安奈には姉妹達がいる。親になってくれるかもしれない、高子も。もう何も怖くはない。


「姉貴。ワシャ、姉貴と一蓮托生でええですよ。……一年前から、ずっと気持ちは変わらんです」


「ワシもですで! 祇園会イチの暴れん坊で名前売るつもりじゃったけえ、渡りに船ですわ!」


 御子、ゆりがコテを勢いよく掲げた。まるで三銃士だ。


「安奈。お前は敵を見た。やるかもしれんことも、分かっとる。……ワシの子分になるのは、そういうことをワシの命令でやることじゃ」


「はい」


「殺れ言うたら殺る。死ね言うたら死なにゃならん。姉妹でも、敵じゃろうがの」


 怖くはなかった。安奈はこくどうの何たるかを既に目撃していたからだ。


「高子さん。わたし、何ができるかわかりませんけど、がんばりますから」


 高子は、ほうか、とだけ言って笑った。答えを既に知っているかのような笑みだった。


「それでええ。お前はもう、立派なこくどうもんじゃ」


 御子が店長を呼び出していた。元こくどうである彼女を立会人にしようというのだ。


「店長、すんませんのう。うちにゃ相談役がおらんけえ、簡易も簡易になるが──」


 あぐらのまますっと伸ばした背筋を、美しく倒して高子は頭を下げた。


「ここにおる三人、ワシの子分になる。その盃に代えて、親子撮りをしてもらいたい。立会人兼撮影者は店長さん、あんたじゃ」


「はいはい」


軽く返事をした店長だったが、彼女は糸目をさらに細め、かつてこくどうだったのだろう片鱗──鋭い視線と凄みを見せると、両手を差し出した。


「名前を」


「日輪高子。子分になるんは、太田川御子、沼田ゆり、上島安奈」


「では……お覚悟は十二分にありましょうが、こくどうは厳しい世界です」


 店長は厳かに──それでいて流暢に口上を述べていく。そのただならぬ雰囲気に、ヒロシマに住む人間である客達は、彼女らがこくどうの世界に飛び込んでいくのだと理解した。


「時として、白いものを黒と言われても、胸にしまいこまねばならない世界です」


 鉄板が焼ける音、ソースの香り。
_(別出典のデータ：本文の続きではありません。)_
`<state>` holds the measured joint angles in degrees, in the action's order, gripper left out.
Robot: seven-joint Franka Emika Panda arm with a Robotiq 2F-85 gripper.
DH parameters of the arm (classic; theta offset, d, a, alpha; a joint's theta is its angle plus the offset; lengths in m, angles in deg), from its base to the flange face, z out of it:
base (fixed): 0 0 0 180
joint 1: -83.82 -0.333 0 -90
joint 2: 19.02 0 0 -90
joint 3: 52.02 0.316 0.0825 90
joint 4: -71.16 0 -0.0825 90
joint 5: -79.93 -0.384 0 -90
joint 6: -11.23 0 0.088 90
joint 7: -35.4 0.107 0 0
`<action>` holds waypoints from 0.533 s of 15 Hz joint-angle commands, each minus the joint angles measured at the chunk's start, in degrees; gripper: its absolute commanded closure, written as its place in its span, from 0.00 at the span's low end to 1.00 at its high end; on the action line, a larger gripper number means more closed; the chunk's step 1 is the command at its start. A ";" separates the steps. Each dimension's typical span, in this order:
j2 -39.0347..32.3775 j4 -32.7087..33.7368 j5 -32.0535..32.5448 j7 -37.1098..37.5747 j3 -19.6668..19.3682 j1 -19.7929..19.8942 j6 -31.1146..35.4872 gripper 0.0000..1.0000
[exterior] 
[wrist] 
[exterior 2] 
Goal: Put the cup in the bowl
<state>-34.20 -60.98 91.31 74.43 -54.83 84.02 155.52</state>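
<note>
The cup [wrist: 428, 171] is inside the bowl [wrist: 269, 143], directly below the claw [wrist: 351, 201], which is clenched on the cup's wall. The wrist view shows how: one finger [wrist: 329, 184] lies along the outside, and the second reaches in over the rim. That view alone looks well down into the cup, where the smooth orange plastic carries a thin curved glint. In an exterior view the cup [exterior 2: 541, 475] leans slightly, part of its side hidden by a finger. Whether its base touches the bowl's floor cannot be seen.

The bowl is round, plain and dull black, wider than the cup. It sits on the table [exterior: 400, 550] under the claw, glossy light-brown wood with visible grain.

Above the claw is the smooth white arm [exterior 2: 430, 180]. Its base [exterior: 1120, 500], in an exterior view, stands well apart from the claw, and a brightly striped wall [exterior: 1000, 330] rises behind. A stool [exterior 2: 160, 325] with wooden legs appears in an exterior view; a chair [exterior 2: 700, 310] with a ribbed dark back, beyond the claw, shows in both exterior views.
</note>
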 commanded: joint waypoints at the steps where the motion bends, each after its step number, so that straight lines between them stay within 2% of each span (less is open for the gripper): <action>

安奈にとって誓いと希望の場所で、そのときは訪れた。


「親となる日輪高子さんを支え、その子として酷道を進む覚悟が決まりましたら、彼女の周りに位置取って、一緒にその姿をお納めください。席が代われば、お三方は子分となります」


 躊躇するものはいなかった。御子も、ゆりも、高子の左右に正座となり位置どった。

 安奈にも迷いはなかったが──どこにいればいいのかわからなくなってしまった。


「安奈。後ろに立て」


 高子は真剣な表情でそう言った。鋭く、刃のような切れ味。それに触れてしまったように感じた。

 高子のスマホを持った店長が、四人を撮影し──すかさずこくどう専用SNS「サンメン」へ投稿し──親子撮りは終わった。


「おう。みんな、ええか。ワシらは親子になった。ワシが命預かるには、お前らのことを悪いようにはせん。ええがにしちゃる」


 高子は今日一番の笑みで、みんなの肩を抱いた。安奈はみんなと抱き合いながら──いつの間にか涙を流していた。

 心の底から嬉しかった。あの寒々しい夕方のリビングの記憶が遠くなったような気がした。


「ほしたら、皆。ヒロシマ一本締めじゃ。行くで! ヨォーッ!」


 鯉柱の客まで巻き込んで、ヒロシマの夜に一本締めが響いた日。

 東京から来たふつうの女子高生、上島安奈は、祇園会の若衆──こくどうになったのだった。